--- BRIEF ---
For the data below, give again exactly the lines from the one containing "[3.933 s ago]" through the one containing "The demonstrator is", both ends included, and no others.

(Dataset excerpts)
◇ ◇ ◇

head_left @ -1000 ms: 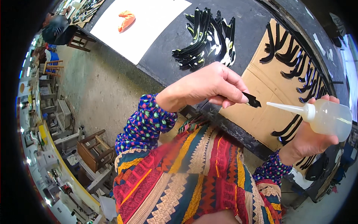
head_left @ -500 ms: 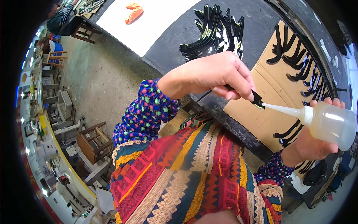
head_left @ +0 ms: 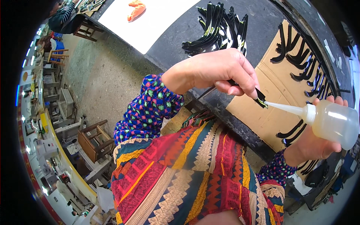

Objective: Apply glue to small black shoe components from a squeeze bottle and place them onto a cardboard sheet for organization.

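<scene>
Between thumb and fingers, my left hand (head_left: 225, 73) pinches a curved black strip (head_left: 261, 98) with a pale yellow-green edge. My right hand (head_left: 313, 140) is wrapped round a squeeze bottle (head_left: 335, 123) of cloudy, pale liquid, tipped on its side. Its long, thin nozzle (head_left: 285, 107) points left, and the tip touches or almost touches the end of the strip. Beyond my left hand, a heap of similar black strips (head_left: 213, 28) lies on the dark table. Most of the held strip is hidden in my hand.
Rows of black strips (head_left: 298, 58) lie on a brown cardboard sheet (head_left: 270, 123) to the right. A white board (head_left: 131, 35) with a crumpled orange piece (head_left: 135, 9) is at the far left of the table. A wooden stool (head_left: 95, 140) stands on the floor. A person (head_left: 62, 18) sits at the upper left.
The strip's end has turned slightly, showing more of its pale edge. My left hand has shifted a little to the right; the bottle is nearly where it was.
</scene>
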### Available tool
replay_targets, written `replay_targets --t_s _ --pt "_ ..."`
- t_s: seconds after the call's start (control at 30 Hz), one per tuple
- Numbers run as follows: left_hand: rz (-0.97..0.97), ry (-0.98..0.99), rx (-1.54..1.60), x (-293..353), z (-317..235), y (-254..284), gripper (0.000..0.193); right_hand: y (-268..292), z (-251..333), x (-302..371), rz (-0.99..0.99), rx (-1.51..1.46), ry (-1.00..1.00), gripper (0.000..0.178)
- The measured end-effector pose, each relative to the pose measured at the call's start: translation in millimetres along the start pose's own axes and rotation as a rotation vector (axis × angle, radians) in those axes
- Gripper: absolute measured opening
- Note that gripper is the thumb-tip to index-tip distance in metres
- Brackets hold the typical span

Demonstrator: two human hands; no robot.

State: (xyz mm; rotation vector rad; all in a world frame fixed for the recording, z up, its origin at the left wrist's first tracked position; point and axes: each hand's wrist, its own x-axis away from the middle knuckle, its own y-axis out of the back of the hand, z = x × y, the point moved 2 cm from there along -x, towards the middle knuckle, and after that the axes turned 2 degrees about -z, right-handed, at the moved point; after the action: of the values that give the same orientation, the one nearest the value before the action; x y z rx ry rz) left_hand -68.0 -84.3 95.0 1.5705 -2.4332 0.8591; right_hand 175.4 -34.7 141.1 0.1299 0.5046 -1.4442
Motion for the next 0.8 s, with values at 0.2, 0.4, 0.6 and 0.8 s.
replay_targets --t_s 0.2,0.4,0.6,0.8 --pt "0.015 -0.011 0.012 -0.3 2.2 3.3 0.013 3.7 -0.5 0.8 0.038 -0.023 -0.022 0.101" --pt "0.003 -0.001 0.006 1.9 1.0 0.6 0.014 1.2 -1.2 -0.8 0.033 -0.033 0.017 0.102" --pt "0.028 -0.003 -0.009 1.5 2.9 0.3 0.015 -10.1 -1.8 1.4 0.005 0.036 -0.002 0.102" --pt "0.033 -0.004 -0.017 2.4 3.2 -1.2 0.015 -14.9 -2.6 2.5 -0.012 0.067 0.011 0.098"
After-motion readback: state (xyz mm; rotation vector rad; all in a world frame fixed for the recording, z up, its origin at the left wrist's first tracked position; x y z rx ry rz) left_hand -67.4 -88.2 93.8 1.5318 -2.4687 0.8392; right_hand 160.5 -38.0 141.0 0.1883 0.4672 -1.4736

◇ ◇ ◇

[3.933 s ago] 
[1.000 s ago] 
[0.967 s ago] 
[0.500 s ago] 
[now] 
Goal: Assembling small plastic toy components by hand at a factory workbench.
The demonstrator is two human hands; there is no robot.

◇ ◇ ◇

--- YOUR RESPONSE ---
[3.933 s ago] 
[1.000 s ago] 
[0.967 s ago] 
[0.500 s ago] 
[now] 
Goal: Assembling small plastic toy components by hand at a factory workbench.
The demonstrator is two human hands; there is no robot.

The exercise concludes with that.